I’m glad I did that. I’ve never before combined both those people. I’ve tried but it didn’t work. I think the music you record and the record you make reflect the growth as an artist. And I don’t know if I would have recorded a song like “Hemingway’s Whiskey” on a major label four years ago. I don’t know, but I didn’t. I was so zoned in on recording music that would just try to kill people on stage. And then I realized with this record I could do that still but I still want to make a record that makes people think, that makes them want to step back and go, “What does this mean to me?” And I’m proud of Hemingway’s Whiskey because of that.

Photo: Jason Moore
43rd Annual CMA Awards, Nashville, Tenn.

We heard you’ve been gaining new fans and gaining success in a “really cool way.” How would you define that?

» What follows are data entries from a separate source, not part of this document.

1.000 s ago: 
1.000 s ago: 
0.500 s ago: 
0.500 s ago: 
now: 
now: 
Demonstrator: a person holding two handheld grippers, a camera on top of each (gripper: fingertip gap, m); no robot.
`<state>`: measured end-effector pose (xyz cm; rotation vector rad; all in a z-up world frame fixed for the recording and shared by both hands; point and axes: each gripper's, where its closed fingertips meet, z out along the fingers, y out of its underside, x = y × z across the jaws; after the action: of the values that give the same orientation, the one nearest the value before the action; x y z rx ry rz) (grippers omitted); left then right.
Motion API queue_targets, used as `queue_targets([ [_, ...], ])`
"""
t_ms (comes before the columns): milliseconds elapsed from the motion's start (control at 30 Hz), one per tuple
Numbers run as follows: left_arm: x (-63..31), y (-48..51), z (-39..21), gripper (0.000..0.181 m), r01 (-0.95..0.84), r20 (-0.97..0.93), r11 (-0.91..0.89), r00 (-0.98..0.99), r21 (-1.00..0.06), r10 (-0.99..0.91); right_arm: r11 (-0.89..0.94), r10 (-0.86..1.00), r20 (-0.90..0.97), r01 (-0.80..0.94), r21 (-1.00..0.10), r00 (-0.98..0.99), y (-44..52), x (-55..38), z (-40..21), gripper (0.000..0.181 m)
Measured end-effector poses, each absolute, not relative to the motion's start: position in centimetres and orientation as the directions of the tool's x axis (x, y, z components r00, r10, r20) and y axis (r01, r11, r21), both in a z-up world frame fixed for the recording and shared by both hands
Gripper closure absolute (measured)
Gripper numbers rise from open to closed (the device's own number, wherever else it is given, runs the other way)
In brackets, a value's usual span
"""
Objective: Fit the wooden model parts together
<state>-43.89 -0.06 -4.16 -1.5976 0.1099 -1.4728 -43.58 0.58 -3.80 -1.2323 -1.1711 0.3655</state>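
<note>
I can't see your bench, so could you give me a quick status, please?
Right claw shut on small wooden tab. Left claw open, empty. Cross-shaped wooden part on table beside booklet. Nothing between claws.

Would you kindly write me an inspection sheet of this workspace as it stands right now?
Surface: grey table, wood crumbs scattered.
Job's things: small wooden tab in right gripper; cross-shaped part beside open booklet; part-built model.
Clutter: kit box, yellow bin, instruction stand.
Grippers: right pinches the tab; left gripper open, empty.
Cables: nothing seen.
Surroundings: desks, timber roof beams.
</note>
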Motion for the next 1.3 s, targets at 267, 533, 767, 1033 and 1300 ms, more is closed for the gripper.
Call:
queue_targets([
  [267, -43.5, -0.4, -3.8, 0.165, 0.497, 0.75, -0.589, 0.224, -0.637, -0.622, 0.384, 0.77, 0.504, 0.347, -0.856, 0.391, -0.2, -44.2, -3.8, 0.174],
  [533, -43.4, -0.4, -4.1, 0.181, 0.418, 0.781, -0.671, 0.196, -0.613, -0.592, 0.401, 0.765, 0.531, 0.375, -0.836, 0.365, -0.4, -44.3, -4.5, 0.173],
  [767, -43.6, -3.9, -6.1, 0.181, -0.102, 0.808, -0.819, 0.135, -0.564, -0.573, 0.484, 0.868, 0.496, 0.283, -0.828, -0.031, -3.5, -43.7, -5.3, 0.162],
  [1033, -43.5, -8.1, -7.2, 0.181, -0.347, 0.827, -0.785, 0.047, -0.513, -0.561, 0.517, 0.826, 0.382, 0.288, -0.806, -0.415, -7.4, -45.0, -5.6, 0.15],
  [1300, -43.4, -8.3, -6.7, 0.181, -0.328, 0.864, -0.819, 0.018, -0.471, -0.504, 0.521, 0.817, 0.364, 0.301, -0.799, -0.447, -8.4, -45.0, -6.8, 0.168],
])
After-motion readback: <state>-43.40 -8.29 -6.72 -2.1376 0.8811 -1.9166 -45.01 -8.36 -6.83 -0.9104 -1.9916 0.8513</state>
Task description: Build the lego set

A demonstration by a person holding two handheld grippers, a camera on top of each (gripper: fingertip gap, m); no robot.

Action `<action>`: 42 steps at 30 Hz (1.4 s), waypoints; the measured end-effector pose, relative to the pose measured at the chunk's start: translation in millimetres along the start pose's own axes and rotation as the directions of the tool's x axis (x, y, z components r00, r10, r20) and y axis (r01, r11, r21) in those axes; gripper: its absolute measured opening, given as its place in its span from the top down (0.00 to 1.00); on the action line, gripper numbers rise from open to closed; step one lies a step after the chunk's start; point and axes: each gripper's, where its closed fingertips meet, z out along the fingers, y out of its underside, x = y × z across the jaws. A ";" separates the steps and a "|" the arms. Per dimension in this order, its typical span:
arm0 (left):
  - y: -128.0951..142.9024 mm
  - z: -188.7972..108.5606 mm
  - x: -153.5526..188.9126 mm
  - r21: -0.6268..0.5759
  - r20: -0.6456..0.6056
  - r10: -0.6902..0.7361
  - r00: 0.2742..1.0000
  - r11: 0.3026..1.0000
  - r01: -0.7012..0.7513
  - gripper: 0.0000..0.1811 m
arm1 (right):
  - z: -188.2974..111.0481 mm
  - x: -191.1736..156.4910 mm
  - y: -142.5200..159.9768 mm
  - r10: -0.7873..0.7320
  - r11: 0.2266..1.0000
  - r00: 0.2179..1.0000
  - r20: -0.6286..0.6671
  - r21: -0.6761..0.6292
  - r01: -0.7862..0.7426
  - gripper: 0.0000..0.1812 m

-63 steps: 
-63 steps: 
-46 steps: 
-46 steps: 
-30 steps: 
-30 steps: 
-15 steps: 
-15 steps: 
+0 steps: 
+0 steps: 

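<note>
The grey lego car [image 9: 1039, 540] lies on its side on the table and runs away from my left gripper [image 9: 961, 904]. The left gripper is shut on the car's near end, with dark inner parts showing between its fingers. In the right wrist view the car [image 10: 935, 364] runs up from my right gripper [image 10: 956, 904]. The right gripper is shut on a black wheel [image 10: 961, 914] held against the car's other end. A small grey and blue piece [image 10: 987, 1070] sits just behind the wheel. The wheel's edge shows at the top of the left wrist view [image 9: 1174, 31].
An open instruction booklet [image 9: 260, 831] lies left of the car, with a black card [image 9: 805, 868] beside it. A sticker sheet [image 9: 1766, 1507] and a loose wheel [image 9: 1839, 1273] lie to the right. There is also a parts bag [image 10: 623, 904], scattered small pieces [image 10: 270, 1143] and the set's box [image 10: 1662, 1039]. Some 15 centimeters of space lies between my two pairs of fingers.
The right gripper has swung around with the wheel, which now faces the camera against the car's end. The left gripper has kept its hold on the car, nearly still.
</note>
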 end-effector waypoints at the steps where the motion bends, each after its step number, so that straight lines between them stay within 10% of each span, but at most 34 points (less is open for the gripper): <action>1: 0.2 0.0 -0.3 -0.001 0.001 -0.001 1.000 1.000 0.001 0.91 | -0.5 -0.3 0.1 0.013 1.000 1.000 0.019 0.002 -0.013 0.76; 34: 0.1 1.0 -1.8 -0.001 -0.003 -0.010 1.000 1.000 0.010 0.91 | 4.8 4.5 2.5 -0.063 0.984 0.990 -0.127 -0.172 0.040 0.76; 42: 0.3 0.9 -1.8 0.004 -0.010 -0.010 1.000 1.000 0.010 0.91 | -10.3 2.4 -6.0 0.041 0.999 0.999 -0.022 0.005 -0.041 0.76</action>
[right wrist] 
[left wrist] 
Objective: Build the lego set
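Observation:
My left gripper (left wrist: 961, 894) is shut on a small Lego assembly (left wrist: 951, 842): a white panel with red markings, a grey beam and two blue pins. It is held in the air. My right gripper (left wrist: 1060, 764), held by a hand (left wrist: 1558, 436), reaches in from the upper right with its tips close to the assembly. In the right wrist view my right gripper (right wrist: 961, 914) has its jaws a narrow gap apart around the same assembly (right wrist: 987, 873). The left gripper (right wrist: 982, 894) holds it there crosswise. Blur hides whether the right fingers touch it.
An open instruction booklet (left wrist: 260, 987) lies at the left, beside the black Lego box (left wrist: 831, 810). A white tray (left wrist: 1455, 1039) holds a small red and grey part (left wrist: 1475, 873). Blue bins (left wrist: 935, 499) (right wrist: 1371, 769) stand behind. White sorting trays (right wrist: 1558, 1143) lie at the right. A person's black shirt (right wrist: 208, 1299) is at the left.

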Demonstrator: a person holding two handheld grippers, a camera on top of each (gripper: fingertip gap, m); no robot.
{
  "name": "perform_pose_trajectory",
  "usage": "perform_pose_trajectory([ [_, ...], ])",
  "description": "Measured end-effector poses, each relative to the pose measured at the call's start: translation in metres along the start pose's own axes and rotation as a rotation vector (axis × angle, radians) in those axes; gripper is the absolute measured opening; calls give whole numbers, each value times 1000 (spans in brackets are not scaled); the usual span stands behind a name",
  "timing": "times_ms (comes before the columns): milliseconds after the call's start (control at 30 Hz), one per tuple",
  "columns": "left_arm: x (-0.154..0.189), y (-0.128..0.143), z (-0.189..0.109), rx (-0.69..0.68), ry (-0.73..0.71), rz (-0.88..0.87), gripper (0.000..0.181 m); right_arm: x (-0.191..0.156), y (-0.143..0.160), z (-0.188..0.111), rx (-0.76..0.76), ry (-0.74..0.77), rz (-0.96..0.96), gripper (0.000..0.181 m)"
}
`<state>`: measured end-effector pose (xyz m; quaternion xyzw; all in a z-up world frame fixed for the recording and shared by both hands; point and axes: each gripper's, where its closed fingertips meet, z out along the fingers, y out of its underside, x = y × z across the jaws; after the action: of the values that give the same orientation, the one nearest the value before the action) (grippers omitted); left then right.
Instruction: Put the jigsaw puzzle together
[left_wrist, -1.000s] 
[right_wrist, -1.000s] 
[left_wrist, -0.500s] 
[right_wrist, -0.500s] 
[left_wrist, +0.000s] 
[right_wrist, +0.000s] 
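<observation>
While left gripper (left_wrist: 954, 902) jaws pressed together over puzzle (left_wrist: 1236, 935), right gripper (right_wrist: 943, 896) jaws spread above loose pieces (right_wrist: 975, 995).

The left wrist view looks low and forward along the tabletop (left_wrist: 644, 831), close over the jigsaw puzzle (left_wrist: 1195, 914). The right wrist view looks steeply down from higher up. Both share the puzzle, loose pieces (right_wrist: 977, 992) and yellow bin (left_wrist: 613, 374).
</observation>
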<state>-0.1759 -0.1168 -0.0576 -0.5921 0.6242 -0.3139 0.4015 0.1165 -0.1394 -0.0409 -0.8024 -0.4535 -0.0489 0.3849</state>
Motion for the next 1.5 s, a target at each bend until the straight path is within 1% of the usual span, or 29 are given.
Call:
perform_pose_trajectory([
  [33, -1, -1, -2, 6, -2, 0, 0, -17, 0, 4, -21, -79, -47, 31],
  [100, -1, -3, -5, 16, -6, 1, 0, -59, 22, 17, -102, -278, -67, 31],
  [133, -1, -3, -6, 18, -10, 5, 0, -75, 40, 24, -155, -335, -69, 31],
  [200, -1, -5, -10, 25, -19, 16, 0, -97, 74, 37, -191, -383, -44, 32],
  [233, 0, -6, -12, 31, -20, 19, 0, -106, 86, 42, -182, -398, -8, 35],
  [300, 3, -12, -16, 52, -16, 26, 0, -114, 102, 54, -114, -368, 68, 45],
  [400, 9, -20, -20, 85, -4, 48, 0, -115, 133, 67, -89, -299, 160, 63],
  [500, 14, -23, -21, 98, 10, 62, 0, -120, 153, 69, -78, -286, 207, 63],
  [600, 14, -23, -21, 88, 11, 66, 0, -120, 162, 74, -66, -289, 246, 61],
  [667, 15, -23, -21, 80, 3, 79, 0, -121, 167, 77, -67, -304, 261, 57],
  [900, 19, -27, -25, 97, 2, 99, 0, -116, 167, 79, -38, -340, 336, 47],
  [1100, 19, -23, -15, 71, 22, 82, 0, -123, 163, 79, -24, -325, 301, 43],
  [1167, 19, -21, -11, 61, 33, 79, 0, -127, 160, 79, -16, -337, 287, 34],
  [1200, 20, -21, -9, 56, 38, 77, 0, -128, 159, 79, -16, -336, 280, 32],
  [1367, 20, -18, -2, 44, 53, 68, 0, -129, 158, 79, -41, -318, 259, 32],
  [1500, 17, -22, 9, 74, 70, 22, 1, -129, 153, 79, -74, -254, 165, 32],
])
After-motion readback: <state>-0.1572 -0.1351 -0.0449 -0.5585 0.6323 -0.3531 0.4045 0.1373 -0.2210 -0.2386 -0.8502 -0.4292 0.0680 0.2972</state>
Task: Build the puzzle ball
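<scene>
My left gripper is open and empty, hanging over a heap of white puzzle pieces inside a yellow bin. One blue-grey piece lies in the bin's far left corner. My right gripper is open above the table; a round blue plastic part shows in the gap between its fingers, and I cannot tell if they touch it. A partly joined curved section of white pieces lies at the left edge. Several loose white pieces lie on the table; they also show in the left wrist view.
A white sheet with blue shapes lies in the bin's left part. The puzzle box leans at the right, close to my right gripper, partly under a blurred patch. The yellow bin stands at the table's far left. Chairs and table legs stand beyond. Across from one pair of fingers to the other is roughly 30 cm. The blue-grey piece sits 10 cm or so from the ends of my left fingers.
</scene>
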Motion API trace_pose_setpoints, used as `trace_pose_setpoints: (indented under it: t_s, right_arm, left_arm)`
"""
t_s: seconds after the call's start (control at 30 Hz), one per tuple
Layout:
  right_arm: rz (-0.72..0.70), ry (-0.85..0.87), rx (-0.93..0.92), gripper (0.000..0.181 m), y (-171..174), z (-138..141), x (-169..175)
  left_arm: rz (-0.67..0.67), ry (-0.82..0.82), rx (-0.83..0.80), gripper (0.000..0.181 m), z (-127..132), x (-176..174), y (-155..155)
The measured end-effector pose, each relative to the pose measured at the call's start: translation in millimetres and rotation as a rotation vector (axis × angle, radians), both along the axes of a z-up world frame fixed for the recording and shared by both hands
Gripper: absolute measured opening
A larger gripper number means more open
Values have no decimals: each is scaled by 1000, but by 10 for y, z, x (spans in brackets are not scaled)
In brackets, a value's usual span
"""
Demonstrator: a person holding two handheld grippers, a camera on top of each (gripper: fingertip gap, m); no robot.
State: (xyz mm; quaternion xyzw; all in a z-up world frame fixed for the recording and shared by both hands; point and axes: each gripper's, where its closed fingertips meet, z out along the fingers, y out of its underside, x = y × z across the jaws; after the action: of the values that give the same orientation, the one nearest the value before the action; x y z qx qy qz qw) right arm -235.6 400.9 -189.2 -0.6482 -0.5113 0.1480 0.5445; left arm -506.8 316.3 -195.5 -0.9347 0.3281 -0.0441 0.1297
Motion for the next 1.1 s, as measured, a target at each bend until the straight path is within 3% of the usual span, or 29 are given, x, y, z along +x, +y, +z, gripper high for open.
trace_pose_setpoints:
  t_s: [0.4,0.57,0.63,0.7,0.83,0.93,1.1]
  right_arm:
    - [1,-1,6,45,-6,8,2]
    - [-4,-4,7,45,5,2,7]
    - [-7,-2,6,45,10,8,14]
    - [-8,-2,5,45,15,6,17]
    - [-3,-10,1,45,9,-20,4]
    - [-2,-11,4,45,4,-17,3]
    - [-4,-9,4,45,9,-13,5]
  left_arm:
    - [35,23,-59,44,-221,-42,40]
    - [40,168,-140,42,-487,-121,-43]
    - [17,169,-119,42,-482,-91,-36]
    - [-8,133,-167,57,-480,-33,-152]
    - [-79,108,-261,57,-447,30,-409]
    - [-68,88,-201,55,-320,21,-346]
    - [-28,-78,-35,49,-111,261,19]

I think it’s the idea of taking the year off, which I really didn’t do. I was more creative, more busy than when I’m on the road, actually. But I just feel it’s the idea of taking a year off, of growing as a person and as an artist more than you did when you’re on a treadmill. And I felt like I was almost able to take a small, artistic shift in a way with this record. And I feel like a part of me that’s been there, bubbling under as an artist, finally got to come to the surface because I’ve allowed it to happen.

This record is what it is because I allowed time for it. And the film that I made, I couldn’t have done that if I was on the road. And I do feel like I’ve grown my fan base. I feel more people are invested in us because of “The Boys of Fall” and because of this record. It’s almost like pulling back grew my fan base. I do feel like it allowed me the time and the opportunity to do that – to let that artist come to the surface.

And I think it’s an artistic shift that’s going to be there for a while, and I’m proud of that. And I’m looking forward to seeing where that shift takes me.